# [SOLVED] Wattage, Converters, and European Adapters. (Help!)



## sk3uled (Jan 15, 2008)

I traveled overseas to Denmark, where they use a 110 outlet.
I recently bought a converter from Best Buy, and got a 50watt converter.
I tried to recharge my laptop and I think my laptop runs more than 50watts.

Now the light doesnt show on my converter.

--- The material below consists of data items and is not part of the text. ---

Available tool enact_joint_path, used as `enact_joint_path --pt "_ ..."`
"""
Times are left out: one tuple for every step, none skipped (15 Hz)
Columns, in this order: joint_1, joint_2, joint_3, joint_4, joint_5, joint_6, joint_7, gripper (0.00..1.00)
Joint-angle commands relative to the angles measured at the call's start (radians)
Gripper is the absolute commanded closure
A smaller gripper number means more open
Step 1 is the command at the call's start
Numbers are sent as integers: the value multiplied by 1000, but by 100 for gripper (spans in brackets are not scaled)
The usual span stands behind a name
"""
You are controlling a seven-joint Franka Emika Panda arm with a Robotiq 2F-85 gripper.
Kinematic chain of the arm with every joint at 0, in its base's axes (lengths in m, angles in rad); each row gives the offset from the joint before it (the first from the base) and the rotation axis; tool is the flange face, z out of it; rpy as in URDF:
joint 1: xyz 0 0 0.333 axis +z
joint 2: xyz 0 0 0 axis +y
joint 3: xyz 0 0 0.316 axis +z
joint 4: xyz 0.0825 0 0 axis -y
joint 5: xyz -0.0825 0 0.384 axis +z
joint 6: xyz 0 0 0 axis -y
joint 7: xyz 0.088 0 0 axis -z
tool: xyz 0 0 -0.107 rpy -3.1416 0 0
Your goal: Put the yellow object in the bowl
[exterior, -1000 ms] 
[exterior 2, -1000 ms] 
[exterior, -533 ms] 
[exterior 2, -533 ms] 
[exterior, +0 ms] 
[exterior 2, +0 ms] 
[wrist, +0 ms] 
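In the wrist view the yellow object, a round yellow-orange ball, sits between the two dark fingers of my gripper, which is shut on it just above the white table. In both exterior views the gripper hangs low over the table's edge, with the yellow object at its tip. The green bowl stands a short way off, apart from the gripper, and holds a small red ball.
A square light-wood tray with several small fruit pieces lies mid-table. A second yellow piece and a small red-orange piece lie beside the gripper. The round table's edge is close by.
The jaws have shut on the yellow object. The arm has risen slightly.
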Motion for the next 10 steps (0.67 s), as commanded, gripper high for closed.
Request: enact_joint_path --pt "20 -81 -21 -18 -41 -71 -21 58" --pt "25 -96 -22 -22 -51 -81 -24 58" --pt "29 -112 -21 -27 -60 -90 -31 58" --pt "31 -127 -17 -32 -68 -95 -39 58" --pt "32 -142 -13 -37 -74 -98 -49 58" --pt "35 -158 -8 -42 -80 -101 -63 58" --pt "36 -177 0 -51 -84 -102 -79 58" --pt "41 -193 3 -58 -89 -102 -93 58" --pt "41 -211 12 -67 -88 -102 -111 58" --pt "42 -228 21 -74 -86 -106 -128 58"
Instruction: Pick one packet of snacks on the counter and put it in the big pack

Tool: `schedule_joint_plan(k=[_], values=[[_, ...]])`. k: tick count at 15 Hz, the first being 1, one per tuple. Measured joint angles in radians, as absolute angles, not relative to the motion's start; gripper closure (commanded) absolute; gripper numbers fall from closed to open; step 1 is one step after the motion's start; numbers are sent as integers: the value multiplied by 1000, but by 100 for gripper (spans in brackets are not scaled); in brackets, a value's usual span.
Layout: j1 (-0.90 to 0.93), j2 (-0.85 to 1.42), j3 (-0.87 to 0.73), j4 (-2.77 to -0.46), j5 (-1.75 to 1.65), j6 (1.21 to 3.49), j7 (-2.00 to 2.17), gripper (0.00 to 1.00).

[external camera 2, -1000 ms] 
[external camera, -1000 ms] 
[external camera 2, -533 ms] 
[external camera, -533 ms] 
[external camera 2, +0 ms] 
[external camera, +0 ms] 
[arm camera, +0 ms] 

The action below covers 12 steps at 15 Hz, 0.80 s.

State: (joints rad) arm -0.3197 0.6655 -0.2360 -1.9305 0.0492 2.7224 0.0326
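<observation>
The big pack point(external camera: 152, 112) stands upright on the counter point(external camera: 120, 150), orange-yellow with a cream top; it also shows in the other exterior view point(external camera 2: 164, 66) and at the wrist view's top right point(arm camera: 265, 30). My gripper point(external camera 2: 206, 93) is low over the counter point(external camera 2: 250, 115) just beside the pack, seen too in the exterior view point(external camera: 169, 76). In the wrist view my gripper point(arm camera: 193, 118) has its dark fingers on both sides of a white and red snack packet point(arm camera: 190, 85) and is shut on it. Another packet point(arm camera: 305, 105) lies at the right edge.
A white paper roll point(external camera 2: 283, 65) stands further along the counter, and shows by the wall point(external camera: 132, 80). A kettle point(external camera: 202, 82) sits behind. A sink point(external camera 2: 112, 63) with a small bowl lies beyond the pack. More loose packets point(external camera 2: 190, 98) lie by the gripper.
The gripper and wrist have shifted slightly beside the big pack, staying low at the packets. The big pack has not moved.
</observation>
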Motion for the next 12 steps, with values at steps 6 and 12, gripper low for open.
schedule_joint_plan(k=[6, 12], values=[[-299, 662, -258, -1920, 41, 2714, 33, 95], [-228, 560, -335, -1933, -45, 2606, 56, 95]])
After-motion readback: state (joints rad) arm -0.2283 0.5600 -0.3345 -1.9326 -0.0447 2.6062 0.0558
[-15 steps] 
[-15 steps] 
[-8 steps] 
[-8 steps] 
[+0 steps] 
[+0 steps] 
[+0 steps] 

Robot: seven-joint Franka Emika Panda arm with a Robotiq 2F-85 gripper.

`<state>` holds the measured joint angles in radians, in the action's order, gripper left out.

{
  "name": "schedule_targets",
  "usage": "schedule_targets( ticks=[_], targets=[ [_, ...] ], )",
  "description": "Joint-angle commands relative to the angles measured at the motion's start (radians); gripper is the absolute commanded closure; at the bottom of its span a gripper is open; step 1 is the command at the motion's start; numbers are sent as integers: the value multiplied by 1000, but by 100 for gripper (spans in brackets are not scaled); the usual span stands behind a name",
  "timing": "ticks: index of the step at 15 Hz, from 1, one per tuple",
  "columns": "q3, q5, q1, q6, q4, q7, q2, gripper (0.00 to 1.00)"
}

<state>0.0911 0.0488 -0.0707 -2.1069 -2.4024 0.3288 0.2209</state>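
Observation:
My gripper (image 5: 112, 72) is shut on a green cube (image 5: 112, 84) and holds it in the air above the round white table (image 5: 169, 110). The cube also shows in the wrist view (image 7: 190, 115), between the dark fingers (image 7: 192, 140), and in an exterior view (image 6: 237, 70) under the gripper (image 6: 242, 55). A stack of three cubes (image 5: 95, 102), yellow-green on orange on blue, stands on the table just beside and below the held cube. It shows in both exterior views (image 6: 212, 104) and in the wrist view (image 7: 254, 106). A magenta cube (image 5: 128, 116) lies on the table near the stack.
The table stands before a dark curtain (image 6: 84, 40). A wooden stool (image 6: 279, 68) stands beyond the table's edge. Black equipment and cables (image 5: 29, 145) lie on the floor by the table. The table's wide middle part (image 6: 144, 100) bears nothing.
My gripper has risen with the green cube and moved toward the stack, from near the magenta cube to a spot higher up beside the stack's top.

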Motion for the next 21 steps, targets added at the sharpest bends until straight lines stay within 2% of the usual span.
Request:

I'm worried that I blew something, or worse my actual American CHARGER 
blew. Would the converter be the only thing broken, and Do i need a more 
watt converter?

Please help!

Thanks!

(if it helps, im running an asus laptop g1s-x1 laptop)


----------



## octaneman (May 13, 2009)

*Re: Wattage, Converters, and European Adapters. (Help!)*

Hi sk3uled

The power ratings of the converter you bought from best buy must match the laptop or else it would not power up. Try to do a hard reset by removing the battery and all power cords , press the power button for 2 min, after you do that just install the battery and see if it powers up with ONLY the battery. If it doesn't power up , you will need a DVOM to do a few tests on the battery, the charger, and converter.


----------



## Basementgeek (Feb 7, 2005)

*Re: Wattage, Converters, and European Adapters. (Help!)*

Yes you probably needed a bigger converter, something like 300W or more.

BG


----------



## DonaldG (Aug 23, 2007)

*Re: Wattage, Converters, and European Adapters. (Help!)*

One point - many modern power supplies that come with kit like laptops, cameras etc are multi voltage. 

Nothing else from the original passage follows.